■ WORK REQUIRED ■
The response should consist of every line below, unchanged.

■ DATA ■
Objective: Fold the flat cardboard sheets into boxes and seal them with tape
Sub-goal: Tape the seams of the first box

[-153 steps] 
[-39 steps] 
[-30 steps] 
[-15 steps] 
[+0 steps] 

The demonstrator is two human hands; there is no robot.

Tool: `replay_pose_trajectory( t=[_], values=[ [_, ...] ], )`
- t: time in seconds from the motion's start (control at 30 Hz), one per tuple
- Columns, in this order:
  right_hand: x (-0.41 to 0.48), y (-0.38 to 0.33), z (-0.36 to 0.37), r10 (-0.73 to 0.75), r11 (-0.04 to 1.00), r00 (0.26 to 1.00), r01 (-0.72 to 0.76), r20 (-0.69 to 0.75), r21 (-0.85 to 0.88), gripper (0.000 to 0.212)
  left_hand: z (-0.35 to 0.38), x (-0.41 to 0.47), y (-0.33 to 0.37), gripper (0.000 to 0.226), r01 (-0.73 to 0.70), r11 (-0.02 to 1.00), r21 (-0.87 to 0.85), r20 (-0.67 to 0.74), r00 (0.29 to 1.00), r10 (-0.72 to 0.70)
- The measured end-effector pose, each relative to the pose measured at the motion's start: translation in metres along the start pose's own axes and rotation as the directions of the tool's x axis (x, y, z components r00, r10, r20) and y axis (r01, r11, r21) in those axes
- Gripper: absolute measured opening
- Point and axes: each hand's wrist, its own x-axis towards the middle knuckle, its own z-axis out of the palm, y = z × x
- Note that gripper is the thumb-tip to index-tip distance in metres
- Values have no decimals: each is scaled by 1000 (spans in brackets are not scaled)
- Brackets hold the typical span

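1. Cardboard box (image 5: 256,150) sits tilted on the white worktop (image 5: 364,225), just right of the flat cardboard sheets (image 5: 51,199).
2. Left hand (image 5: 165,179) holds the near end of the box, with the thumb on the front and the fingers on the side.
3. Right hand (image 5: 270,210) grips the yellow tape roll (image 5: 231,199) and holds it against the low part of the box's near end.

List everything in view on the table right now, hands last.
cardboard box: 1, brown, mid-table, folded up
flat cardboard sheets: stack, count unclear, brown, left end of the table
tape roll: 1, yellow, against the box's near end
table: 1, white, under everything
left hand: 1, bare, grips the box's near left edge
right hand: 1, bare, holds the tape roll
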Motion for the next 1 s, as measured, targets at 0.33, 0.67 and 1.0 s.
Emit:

■ OUTPUT OF THE EXERCISE ■
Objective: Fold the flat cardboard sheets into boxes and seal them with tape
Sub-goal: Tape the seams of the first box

[-153 steps] 
[-39 steps] 
[-30 steps] 
[-15 steps] 
[+0 steps] 

The demonstrator is two human hands; there is no robot.

Tool: `replay_pose_trajectory( t=[_], values=[ [_, ...] ], )`
- t: time in seconds from the motion's start (control at 30 Hz), one per tuple
- Columns, in this order:
  right_hand: x (-0.41 to 0.48), y (-0.38 to 0.33), z (-0.36 to 0.37), r10 (-0.73 to 0.75), r11 (-0.04 to 1.00), r00 (0.26 to 1.00), r01 (-0.72 to 0.76), r20 (-0.69 to 0.75), r21 (-0.85 to 0.88), gripper (0.000 to 0.212)
  left_hand: z (-0.35 to 0.38), x (-0.41 to 0.47), y (-0.33 to 0.37), gripper (0.000 to 0.226), r01 (-0.73 to 0.70), r11 (-0.02 to 1.00), r21 (-0.87 to 0.85), r20 (-0.67 to 0.74), r00 (0.29 to 1.00), r10 (-0.72 to 0.70)
- The measured end-effector pose, each relative to the pose measured at the motion's start: translation in metres along the start pose's own axes and rotation as the directions of the tool's x axis (x, y, z components r00, r10, r20) and y axis (r01, r11, r21) in those axes
- Gripper: absolute measured opening
- Point and axes: each hand's wrist, its own x-axis towards the middle knuckle, its own z-axis out of the palm, y = z × x
- Note that gripper is the thumb-tip to index-tip distance in metres
- Values have no decimals: each is scaled by 1000 (spans in brackets are not scaled)
- Brackets hold the typical span

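1. Cardboard box (image 5: 256,150) sits tilted on the white worktop (image 5: 364,225), just right of the flat cardboard sheets (image 5: 51,199).
2. Left hand (image 5: 165,179) holds the near end of the box, with the thumb on the front and the fingers on the side.
3. Right hand (image 5: 270,210) grips the yellow tape roll (image 5: 231,199) and holds it against the low part of the box's near end.

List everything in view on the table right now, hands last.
cardboard box: 1, brown, mid-table, folded up
flat cardboard sheets: stack, count unclear, brown, left end of the table
tape roll: 1, yellow, against the box's near end
table: 1, white, under everything
left hand: 1, bare, grips the box's near left edge
right hand: 1, bare, holds the tape roll
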Motion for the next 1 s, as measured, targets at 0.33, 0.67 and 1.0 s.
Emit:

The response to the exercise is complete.